Arguments pertinents
1. Droit au désistement : Le tribunal a fondé sa décision sur l'article 394 du Code de procédure civile, qui permet au demandeur de se désister de sa demande à tout moment. Cela souligne le droit fondamental des parties à mettre fin à une instance à leur convenance.
> "Vu l’article 394 du Code de procédure civile selon lequel le demandeur peut, en toute matière, se désister de sa demande en vue de mettre fin à l’instance."
2. Acceptation de la partie défenderesse : L'acceptation explicite du désistement par l'URSSAF Rhône-Alpes a été un élément clé dans la décision du tribunal, renforçant la légitimité du désistement et la volonté des parties de clore le litige.
> "Vu l’acceptation explicite de la partie défendresse."
3. Conséquences de l'extinction de l'instance : Le tribunal a précisé que la constatation de l'extinction de l'instance ne préjuge pas de la possibilité d'introduire une nouvelle action, ce qui est conforme à l'article 385 du Code de procédure civile.
> "Dit que la constatation de l’extinction de l’instance et du dessaisissement de la juridiction ne met pas obstacle à l’introduction d’une nouvelle instance, si l’action n’est pas éteinte par ailleurs."
Interprétations et citations légales
1. Article 394 du Code de procédure civile : Cet article établit le droit du demandeur à se désister de sa demande, ce qui est un principe fondamental de la procédure civile. Il permet aux parties de gérer leur litige de manière autonome et de mettre fin à une instance sans avoir à justifier leur décision.
> "Le demandeur peut, en toute matière, se désister de sa demande en vue de mettre fin à l’instance."
2. Article 385 du Code de procédure civile : Cet article précise que l'extinction d'une instance ne fait pas obstacle à la possibilité d'introduire une nouvelle action, ce qui est crucial pour garantir que les droits des parties ne soient pas définitivement perdus en raison d'un désistement.
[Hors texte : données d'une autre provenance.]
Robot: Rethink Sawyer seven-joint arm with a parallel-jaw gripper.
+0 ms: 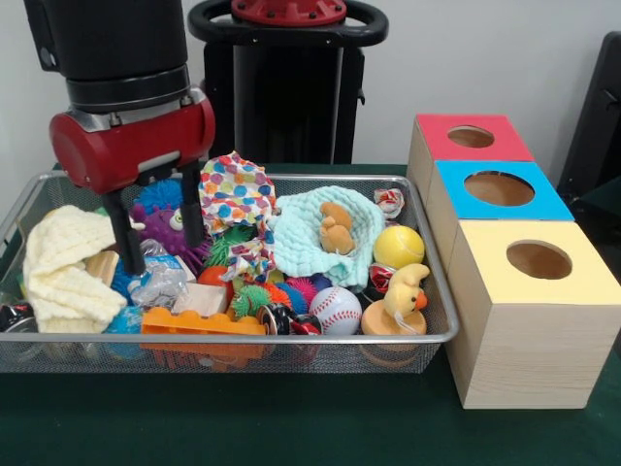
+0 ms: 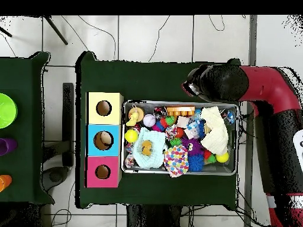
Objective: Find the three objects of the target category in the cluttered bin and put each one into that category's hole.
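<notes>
The gripper hangs over the left part of the bin, its two black fingers spread apart and holding nothing. The tips stand just above a crinkled clear plastic piece with blue patches, which lies between a cream knitted cloth on the left and a purple fuzzy toy behind. An orange brick lies at the near rim, with a baseball and a duck toy to its right. On the green desk, right of the bin, three wooden boxes stand in a row; the blue-topped one's hole is in the middle. From overhead, the arm covers the bin's corner.
</notes>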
> "L’extinction de l’instance ne fait pas obstacle à l’introduction d’une nouvelle instance, si l’action n’est pas éteinte par ailleurs."
En conclusion, la décision du Tribunal judiciaire de Lyon illustre l'application des principes de désistement et d'extinction d'instance dans le cadre du droit procédural français, tout en respectant les droits des parties impliquées.